# WHAT IS NEEDED
Which lines below hold the word "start"? Copy all of them.

-------- SOURCE DATA

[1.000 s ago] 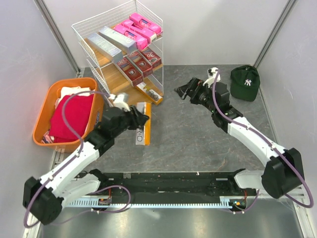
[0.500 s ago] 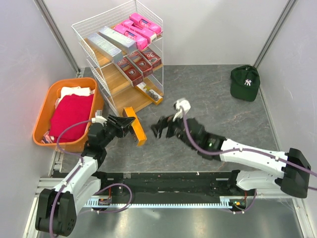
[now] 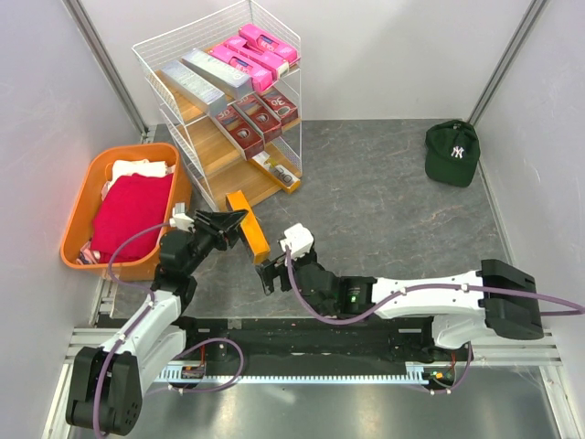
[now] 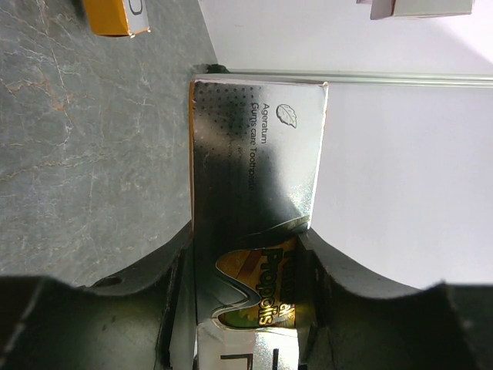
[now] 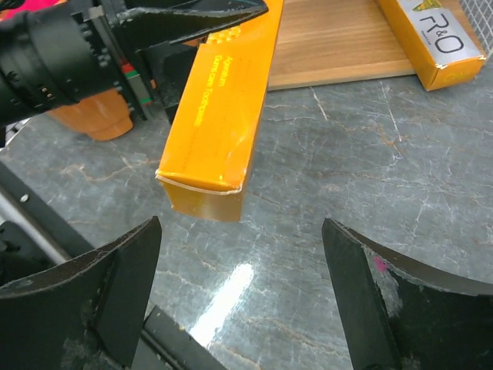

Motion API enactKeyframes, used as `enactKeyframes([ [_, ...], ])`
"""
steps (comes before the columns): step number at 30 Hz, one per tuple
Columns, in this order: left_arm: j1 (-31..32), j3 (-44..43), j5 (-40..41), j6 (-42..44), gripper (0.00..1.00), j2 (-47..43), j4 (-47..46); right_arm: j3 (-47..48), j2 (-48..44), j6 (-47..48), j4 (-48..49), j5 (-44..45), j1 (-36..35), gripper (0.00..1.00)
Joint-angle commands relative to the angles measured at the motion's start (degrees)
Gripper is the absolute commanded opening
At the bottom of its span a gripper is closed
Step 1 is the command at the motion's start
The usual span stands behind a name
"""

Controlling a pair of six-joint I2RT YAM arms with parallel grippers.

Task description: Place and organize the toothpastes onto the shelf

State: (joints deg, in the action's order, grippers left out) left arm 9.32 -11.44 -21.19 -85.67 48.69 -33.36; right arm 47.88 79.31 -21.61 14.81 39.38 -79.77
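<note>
While my left gripper [image 3: 239, 222] pinches a toothpaste [image 3: 252, 240] before the shelf [image 3: 219, 146], my right gripper [image 3: 266, 276] gapes empty. Basket [image 3: 75, 215] hugs the shelf's left; tabletop [image 3: 366, 210] runs right to a cap [image 3: 452, 154].

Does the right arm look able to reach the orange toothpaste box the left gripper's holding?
Probably yes. The right gripper faces the free end of the orange toothpaste box, jaws wide, nothing between; the left gripper holds only the other end.
</note>
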Motion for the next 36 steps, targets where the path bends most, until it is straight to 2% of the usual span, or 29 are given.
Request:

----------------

# YOUR RESPONSE
Joint-angle commands relative to the angles measured at the motion's start (degrees)
Step 1 is the command at the motion's start

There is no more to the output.